TASK ITEM:
Copy every line of the records that includes the word "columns".

Segment Start: DATASET RECORDS

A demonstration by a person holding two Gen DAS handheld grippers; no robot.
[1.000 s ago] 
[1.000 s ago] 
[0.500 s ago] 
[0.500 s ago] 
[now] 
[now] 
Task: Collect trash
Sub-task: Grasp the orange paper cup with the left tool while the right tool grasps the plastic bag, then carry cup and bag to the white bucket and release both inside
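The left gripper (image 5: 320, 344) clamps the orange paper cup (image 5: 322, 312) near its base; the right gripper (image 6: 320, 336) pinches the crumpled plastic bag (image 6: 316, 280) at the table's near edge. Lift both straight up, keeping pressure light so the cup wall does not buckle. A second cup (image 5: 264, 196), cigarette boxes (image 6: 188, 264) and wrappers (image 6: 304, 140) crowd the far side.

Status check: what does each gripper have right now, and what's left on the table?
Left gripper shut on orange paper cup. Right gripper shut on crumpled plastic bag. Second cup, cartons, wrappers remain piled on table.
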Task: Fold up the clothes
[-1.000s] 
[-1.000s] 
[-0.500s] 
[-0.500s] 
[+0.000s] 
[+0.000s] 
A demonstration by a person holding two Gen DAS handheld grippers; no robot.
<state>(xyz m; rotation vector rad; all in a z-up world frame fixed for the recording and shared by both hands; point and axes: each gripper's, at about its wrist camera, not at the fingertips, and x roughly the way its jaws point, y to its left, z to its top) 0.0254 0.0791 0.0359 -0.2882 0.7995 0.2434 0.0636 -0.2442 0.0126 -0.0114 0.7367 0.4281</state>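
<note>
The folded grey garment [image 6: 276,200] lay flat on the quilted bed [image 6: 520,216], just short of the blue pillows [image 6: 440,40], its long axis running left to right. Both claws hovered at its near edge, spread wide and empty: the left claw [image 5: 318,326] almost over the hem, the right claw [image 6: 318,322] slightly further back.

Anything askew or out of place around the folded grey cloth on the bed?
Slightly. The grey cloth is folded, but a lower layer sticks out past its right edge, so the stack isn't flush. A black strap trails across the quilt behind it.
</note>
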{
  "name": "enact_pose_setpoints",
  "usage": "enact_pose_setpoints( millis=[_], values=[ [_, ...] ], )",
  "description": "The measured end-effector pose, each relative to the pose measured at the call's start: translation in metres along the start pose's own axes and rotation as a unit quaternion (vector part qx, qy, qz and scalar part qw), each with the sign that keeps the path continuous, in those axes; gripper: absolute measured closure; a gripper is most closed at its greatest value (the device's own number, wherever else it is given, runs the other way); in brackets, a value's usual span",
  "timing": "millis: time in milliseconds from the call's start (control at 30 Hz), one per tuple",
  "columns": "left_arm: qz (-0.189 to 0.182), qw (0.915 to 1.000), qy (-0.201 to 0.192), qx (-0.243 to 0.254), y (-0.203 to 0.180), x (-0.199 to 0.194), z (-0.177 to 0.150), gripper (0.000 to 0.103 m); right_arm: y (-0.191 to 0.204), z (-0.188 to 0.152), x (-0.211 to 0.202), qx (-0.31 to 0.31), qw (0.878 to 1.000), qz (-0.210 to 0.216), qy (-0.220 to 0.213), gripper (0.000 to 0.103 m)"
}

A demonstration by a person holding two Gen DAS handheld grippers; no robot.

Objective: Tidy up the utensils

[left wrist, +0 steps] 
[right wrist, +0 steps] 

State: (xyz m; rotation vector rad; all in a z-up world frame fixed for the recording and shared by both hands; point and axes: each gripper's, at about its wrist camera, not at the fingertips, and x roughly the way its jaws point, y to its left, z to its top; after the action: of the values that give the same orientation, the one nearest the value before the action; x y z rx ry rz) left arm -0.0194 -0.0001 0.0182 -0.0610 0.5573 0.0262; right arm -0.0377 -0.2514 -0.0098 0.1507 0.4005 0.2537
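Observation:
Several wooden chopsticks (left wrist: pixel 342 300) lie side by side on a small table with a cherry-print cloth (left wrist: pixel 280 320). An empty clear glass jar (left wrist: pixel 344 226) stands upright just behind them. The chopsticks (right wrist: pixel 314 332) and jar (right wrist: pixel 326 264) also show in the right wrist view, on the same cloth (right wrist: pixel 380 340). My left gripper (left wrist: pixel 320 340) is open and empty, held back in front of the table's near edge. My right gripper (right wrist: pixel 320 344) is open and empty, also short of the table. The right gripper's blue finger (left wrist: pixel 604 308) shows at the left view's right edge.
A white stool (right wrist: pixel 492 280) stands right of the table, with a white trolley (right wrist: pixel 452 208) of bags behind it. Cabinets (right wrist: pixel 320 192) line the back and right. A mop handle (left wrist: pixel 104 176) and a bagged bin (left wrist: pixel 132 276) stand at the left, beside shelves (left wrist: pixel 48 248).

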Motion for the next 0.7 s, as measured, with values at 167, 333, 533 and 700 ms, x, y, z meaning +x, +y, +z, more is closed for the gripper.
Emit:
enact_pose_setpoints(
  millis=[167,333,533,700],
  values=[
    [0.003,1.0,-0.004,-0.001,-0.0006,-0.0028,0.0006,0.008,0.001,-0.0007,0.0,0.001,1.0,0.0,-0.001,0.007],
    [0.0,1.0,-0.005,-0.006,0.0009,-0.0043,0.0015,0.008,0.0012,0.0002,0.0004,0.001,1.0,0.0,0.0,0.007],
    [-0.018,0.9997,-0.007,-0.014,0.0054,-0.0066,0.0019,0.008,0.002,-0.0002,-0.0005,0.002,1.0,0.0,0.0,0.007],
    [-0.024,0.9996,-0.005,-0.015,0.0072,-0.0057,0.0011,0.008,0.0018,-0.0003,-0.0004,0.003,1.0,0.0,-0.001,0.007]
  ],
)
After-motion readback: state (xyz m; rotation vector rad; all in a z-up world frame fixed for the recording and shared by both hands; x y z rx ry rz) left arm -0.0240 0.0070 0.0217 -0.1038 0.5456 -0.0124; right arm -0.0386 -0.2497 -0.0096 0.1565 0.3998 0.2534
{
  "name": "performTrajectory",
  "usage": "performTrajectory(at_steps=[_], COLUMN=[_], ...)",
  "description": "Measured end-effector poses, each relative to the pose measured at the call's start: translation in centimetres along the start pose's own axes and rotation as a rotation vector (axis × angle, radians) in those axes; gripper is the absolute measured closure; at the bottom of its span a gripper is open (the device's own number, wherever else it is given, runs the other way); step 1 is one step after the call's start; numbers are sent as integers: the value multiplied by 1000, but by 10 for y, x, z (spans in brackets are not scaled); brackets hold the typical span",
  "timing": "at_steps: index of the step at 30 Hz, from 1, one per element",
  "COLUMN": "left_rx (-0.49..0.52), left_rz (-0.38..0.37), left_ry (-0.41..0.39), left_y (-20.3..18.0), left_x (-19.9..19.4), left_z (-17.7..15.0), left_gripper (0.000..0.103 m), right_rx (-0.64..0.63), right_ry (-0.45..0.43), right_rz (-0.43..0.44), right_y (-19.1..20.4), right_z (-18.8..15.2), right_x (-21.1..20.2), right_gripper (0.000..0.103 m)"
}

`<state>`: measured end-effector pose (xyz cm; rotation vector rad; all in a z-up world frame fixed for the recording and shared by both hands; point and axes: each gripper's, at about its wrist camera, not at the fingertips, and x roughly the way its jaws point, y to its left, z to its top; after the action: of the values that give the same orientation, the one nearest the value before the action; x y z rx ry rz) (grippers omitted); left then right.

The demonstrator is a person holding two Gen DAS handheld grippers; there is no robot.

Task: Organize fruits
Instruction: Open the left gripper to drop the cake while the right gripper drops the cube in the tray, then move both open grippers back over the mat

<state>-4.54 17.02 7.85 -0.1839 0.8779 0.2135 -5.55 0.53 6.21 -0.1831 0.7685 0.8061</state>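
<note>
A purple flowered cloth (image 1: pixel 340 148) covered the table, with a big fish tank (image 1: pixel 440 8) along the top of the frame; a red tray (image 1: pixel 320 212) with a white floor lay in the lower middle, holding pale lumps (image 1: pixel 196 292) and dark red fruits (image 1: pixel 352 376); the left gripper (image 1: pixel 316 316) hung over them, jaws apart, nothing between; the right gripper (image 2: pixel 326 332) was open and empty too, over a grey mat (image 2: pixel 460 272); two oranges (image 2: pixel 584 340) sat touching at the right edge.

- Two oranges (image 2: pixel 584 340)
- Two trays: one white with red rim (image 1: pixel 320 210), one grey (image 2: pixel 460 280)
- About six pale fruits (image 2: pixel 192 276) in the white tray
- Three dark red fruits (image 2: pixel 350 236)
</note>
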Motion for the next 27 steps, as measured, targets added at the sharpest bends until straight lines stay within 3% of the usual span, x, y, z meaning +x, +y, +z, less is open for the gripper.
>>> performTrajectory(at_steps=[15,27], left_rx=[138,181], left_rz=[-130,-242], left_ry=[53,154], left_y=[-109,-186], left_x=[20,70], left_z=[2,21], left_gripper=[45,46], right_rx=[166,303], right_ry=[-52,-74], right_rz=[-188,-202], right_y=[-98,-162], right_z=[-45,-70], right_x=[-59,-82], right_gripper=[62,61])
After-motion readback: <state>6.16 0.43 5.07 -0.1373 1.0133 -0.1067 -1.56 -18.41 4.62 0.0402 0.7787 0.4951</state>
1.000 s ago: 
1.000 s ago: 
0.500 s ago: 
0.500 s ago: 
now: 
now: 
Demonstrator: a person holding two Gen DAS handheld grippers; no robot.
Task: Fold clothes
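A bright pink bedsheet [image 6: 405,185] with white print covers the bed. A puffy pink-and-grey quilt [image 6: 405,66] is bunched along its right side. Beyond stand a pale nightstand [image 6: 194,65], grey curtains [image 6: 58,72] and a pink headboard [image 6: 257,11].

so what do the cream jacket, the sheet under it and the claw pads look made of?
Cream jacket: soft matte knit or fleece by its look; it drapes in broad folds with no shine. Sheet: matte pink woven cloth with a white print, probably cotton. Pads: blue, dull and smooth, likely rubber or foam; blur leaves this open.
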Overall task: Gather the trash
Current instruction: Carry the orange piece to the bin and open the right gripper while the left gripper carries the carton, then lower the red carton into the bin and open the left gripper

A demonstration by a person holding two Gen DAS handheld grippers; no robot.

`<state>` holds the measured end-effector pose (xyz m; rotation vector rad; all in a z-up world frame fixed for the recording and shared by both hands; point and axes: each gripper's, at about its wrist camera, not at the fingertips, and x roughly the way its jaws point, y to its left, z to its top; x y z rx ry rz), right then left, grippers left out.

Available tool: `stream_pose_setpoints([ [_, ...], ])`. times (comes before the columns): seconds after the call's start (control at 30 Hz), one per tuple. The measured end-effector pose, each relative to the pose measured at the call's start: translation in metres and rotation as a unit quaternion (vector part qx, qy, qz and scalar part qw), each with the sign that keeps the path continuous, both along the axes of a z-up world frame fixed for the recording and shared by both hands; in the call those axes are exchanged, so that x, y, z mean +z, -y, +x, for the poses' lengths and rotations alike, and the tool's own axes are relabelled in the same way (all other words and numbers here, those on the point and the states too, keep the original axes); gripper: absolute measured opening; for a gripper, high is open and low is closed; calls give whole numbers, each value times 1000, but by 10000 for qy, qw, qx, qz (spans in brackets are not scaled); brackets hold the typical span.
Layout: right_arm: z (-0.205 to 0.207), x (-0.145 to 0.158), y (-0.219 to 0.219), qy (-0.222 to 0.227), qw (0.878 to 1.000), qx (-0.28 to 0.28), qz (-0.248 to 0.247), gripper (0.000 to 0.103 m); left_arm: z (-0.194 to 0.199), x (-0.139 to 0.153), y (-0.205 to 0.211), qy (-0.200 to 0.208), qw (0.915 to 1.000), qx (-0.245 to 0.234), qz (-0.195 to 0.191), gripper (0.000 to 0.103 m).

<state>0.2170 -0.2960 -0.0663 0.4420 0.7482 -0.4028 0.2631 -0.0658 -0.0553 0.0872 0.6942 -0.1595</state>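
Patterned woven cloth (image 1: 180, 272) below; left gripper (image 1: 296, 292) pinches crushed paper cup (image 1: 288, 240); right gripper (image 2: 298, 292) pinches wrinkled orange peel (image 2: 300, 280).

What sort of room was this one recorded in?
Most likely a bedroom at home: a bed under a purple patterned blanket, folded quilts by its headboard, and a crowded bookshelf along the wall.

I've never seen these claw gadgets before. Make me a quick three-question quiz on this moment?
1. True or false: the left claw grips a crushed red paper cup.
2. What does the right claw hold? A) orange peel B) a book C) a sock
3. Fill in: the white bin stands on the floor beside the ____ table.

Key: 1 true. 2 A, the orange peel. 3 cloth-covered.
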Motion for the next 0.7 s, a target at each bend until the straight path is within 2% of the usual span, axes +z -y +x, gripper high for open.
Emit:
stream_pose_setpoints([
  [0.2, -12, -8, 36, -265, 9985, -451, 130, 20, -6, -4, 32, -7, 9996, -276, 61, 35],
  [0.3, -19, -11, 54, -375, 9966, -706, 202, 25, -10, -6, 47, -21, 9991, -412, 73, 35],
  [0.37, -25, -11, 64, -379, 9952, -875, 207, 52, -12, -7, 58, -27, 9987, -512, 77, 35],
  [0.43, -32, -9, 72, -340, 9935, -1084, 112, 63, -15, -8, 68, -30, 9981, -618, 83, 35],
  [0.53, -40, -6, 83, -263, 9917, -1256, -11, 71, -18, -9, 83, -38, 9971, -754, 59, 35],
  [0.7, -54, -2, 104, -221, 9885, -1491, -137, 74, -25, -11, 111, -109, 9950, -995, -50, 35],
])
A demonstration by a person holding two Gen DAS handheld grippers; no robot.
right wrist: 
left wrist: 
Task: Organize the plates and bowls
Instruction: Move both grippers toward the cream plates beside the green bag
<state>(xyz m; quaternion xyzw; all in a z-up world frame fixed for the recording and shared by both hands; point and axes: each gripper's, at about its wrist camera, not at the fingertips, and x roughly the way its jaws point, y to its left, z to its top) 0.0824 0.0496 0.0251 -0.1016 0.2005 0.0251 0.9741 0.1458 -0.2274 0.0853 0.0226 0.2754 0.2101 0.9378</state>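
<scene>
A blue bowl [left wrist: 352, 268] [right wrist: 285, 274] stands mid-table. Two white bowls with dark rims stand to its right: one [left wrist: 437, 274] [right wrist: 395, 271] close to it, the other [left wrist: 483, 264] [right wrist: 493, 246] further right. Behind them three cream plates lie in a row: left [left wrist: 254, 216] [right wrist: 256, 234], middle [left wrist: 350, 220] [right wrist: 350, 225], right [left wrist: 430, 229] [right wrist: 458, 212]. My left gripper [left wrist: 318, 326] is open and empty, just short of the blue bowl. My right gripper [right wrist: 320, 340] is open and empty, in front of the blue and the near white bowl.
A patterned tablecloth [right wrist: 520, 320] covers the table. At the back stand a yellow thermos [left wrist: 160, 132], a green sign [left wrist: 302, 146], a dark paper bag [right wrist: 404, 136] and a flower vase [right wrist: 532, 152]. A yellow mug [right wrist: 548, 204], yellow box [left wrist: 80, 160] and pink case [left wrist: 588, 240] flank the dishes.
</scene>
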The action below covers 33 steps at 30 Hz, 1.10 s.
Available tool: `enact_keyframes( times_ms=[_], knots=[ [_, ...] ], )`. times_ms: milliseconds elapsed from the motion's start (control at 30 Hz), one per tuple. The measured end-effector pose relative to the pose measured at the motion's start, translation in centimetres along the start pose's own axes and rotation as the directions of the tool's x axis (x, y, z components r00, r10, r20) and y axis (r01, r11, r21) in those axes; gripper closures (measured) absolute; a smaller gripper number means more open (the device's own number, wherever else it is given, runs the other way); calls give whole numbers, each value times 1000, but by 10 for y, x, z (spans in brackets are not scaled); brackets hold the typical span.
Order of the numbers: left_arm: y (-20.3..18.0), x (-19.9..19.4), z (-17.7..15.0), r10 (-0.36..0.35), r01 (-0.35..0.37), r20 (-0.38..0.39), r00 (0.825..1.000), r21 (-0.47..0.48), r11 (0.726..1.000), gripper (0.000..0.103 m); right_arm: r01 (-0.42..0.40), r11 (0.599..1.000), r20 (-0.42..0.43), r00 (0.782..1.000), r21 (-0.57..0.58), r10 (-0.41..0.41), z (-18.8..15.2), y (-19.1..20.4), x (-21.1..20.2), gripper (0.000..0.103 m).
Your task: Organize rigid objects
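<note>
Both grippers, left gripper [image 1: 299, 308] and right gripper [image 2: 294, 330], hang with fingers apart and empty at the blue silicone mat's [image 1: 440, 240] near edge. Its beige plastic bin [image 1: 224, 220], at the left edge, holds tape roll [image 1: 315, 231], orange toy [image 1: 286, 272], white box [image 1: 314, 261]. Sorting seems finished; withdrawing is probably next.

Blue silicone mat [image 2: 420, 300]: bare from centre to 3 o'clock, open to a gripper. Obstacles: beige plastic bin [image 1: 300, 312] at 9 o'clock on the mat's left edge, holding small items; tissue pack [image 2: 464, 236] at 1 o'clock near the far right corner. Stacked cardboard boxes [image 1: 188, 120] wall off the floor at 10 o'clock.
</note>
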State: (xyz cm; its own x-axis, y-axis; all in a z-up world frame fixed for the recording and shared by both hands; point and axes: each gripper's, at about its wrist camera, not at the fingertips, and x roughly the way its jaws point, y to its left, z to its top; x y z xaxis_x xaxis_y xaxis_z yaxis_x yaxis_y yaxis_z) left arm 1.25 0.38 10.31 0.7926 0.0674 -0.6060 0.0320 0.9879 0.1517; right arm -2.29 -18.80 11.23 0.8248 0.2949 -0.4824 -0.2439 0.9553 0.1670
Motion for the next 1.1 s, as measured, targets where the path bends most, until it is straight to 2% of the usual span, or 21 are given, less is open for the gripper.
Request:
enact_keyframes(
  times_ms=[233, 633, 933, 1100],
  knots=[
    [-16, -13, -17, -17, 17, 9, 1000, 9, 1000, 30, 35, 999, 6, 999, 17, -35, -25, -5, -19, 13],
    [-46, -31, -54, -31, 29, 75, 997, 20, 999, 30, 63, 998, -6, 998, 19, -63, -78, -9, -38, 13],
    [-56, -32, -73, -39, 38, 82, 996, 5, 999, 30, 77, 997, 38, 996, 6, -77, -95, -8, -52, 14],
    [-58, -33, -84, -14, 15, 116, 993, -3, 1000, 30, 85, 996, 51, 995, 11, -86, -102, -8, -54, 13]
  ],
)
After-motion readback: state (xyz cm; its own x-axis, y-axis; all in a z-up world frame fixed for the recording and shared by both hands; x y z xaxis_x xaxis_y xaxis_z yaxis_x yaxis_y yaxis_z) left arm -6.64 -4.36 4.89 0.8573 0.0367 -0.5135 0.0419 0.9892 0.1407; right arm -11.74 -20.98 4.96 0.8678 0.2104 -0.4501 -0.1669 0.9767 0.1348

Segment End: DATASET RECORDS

YOUR SOLUTION:
  "columns": "left_arm: qz (-0.189 to 0.182), qw (0.915 to 1.000), qy (-0.201 to 0.192), qx (-0.243 to 0.254), y (-0.203 to 0.180), x (-0.199 to 0.194), z (-0.177 to 0.150), gripper (0.000 to 0.103 m); right_arm: y (-0.191 to 0.204), z (-0.188 to 0.152), x (-0.211 to 0.202), qx (-0.31 to 0.31), qw (0.878 to 1.000), qz (-0.210 to 0.216), qy (-0.220 to 0.213), gripper (0.000 to 0.103 m)"
Available tool: `stream_pose_setpoints([ [_, ...], ])`. times (comes before the columns): seconds after the call's start (control at 30 Hz), one per tuple. The measured end-effector pose, each relative to the pose measured at the call's start: translation in metres and rotation as a unit quaternion (vector part qx, qy, qz and scalar part qw), each with the sign that keeps the path continuous, both along the axes of a z-up world frame fixed for the recording and shared by both hands; in the call those axes are exchanged, so that x, y, z mean +z, -y, +x, for the poses' lengths and rotations alike, and the tool's own axes are relabelled in the same way (all other words and numbers here, those on the point and the states too, keep the original axes); gripper: absolute measured opening; for a gripper, high is open and low is closed; calls give whole numbers, each value times 1000, but by 10000 for qy, qw, qx, qz (spans in brackets are not scaled); brackets hold the typical span.

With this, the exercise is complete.